**TASK INSTRUCTIONS:**
From the first line to the last, retype the listing without any alteration.

★ ★ ★ ★

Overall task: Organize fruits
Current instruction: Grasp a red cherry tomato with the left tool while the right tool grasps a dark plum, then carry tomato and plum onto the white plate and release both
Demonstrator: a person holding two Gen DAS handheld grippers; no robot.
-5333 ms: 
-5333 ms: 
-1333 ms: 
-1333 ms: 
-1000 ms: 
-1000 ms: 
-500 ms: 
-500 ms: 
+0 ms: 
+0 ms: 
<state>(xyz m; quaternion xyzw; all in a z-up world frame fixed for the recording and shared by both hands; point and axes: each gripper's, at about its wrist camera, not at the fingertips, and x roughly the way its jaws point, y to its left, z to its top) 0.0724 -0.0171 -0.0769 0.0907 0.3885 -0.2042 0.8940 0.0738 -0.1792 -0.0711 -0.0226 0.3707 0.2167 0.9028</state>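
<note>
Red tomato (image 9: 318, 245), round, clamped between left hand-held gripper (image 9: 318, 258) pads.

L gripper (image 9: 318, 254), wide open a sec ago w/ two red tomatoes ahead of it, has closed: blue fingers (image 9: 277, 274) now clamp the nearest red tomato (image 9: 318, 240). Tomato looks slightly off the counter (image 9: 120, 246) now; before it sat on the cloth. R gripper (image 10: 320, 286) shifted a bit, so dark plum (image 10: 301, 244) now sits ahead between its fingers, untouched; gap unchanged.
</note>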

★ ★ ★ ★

**ANSWER SPACE:**
Overall task: Organize fruits
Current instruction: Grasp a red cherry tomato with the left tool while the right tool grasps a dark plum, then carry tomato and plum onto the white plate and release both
Demonstrator: a person holding two Gen DAS handheld grippers; no robot.
-5333 ms: 
-5333 ms: 
-1333 ms: 
-1333 ms: 
-1000 ms: 
-1000 ms: 
-500 ms: 
-500 ms: 
+0 ms: 
+0 ms: 
<state>(xyz m; quaternion xyzw; all in a z-up world frame fixed for the recording and shared by both hands; point and axes: each gripper's, at about its wrist camera, not at the fingertips, and x roughly the way its jaws point, y to its left, z to its top) 0.0724 -0.0171 -0.0769 0.0907 0.3885 -0.2042 0.8940 0.0738 -0.1792 -0.0711 -0.0226 0.3707 0.2167 0.9028</state>
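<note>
Red tomato (image 9: 318, 245), round, clamped between left hand-held gripper (image 9: 318, 258) pads.

L gripper (image 9: 318, 254), wide open a sec ago w/ two red tomatoes ahead of it, has closed: blue fingers (image 9: 277, 274) now clamp the nearest red tomato (image 9: 318, 240). Tomato looks slightly off the counter (image 9: 120, 246) now; before it sat on the cloth. R gripper (image 10: 320, 286) shifted a bit, so dark plum (image 10: 301, 244) now sits ahead between its fingers, untouched; gap unchanged.
</note>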

Nothing else is required for this exercise.